Miałam dzisiaj Wam pokazać tutorial szyciowy, który robiłam w weekend, ale było tyle pracy przy remoncie, że nie udało mi się zrobić finałowego zdjęcia. Jednak co się odwlecze to nie uciecze. Tak, więc mam dla Was coś na grilla.
Każdy ma jakiś sposób na mięsko na grilla. Ja lubię pierś z kurczaka, a marynuję ją w jogurcie. Przyprawiam mięso solą i pieprzem oraz ulubioną przyprawą do kurczaka, a następnie zalewam jogurtem naturalnym i zostawiam na noc w lodówce.
Robię masło czosnkowe, mieszając masło z wyciśniętym ząbkiem czosnku i dosypuję trochę pieprzu.

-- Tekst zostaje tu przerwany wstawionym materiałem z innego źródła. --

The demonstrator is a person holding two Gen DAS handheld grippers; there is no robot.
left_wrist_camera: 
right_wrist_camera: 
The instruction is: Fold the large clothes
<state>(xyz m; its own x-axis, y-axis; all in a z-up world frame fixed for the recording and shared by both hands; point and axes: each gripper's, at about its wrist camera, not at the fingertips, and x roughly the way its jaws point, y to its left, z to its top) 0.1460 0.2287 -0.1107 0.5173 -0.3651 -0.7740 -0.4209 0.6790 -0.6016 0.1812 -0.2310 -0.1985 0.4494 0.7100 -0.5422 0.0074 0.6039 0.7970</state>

Masełko trzeba dobrze wymieszać.
Kilka kapeluszy pieczarek napełniam masełkiem i posypuję koperkiem.
Nie może zabraknąć ziemniaczków. Porządnie je myję i wycinam w nich takie księżyce, aby nałożyć masełko czosnkowe, sypie koperkiem, a na koniec zawijam w folię.
Jeszcze robię najprostszą sałatkę podsłońcem, czyli kilka sałat, ogórek, pomidor i jeszcze czerwona cebulka. Pieprz, sól.

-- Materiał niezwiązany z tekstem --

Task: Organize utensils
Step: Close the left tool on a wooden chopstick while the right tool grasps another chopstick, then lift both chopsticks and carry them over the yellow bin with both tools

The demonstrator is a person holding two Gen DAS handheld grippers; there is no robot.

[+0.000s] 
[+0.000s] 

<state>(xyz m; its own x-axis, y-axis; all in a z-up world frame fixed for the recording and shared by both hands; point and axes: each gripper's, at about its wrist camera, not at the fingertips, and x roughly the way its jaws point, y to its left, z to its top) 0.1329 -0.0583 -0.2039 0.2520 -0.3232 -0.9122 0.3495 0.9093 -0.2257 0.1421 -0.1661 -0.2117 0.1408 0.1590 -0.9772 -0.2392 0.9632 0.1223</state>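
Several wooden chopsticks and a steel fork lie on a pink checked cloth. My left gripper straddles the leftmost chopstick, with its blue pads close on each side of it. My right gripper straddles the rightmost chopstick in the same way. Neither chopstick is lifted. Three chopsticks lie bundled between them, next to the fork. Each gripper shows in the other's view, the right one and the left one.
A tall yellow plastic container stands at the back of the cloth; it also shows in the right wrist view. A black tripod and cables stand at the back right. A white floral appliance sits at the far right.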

Dobrze rozpalony grill i wrzucam na początek ziemniaczki. Pół godziny dajemy się im grzać na ruszcie.
Jak zdejmiemy ziemniaczki, czas na kurczaka w jogurcie.
Jak kurczak już chwilkę się pogrilluje doładam pieczarki.
Moje chłopaki chwalą takie danie podniebiosa. Mlaszczą tak, że zwierzyna w lesie się płoszy. :)
Jeszcze muszę się Wam pochwalić jakie cudne lampiony kupiłam w Jysku za całe 3,5zł sztuka. Już ozdabiają mój taras i wpisują się w morski klimat. Kupiłam je z zupełnie innym przeznaczeniem, ale jak je powiesiłam na dworzu, to wiedziałam, że tam zostaną. Mąż dostał zadanie do kupić jeszcze kilka. Mam nadzieję, że jeszcze będą.
Weekend był bardzo intensywny, praca w domku posunęła się mocno do przodu. Teraz mamy ręcę do ziemi, więc trzeba trochę odpocząć i lecimy dalej.